(Beginning of Provided data)

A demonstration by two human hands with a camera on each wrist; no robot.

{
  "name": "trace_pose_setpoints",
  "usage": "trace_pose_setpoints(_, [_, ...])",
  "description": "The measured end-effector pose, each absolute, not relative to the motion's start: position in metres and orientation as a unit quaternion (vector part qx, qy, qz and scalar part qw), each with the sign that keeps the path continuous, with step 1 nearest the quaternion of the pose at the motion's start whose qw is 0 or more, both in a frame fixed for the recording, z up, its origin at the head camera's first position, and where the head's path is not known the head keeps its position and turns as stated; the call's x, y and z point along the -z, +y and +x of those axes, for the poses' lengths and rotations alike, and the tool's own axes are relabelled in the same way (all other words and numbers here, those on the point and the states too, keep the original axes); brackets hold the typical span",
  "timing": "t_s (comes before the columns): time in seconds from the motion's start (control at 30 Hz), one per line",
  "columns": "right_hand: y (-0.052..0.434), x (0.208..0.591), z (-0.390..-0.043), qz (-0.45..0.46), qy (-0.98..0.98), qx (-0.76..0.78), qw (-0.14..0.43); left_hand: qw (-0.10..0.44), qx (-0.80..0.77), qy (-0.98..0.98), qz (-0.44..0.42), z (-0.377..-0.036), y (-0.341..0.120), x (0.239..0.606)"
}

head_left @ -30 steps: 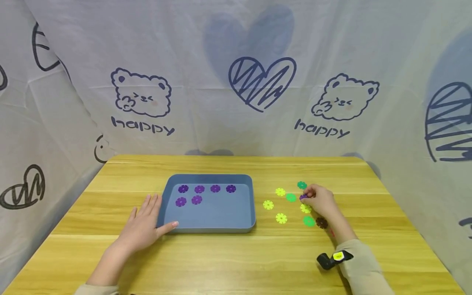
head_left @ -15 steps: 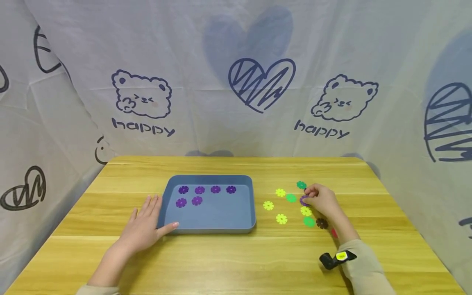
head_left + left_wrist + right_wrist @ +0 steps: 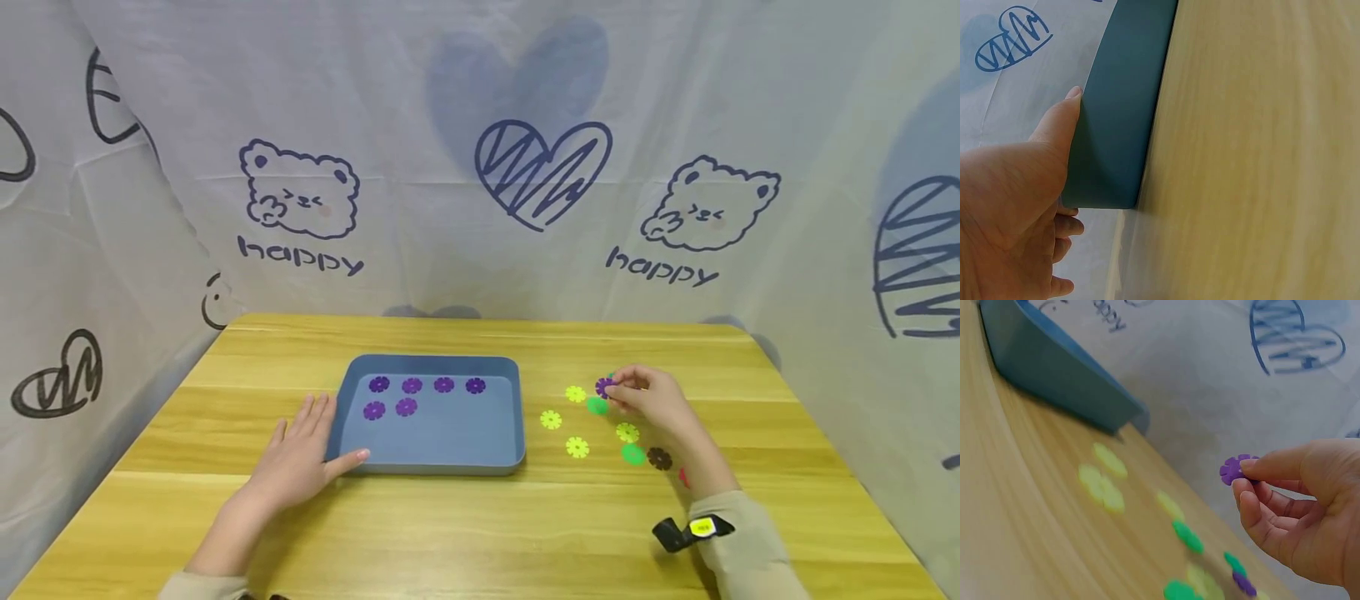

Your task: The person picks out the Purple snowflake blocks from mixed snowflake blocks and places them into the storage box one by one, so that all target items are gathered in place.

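Observation:
My right hand (image 3: pixel 658 406) pinches a purple flower-shaped plastic disc (image 3: pixel 1232 470) between thumb and fingers, raised above the table at the right. My left hand (image 3: pixel 296 458) rests against the left end of the shallow blue tray (image 3: pixel 450 437). Its fingers lie straight along the outer side, and its thumb reaches over the near left corner. Inside the tray, several purple discs (image 3: pixel 407 407) lie in two rows. On the table below my right hand, the right wrist view also shows another purple disc (image 3: pixel 1244 583), which the hand hides in the head view.
Between tray and right arm lie several yellow discs (image 3: pixel 577 447) and green discs (image 3: pixel 633 454). A black disc (image 3: pixel 660 458) and a partly hidden red piece (image 3: pixel 683 477) lie beside the right forearm. A printed cloth (image 3: pixel 420 250) hangs behind the wooden table (image 3: pixel 480 533).
My right hand has lifted the purple disc off the table and moved it slightly left and away from me. The left hand and the tray keep their places.

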State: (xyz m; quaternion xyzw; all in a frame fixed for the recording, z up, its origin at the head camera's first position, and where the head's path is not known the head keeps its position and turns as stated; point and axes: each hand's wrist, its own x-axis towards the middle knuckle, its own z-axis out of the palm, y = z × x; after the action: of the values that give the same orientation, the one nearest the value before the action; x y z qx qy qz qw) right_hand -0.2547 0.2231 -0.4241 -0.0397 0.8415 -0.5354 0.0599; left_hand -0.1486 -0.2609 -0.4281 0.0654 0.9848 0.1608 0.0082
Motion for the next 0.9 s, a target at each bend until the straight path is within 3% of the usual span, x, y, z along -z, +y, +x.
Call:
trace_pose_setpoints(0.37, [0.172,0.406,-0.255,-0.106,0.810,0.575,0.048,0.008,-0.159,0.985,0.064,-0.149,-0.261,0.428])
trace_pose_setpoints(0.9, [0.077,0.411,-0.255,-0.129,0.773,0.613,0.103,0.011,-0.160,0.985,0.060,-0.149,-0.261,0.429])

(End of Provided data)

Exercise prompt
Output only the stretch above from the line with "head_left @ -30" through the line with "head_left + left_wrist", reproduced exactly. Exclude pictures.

Response
head_left @ -30 steps: 
head_left @ -15 steps: 
head_left + left_wrist + right_wrist @ +0 steps: 

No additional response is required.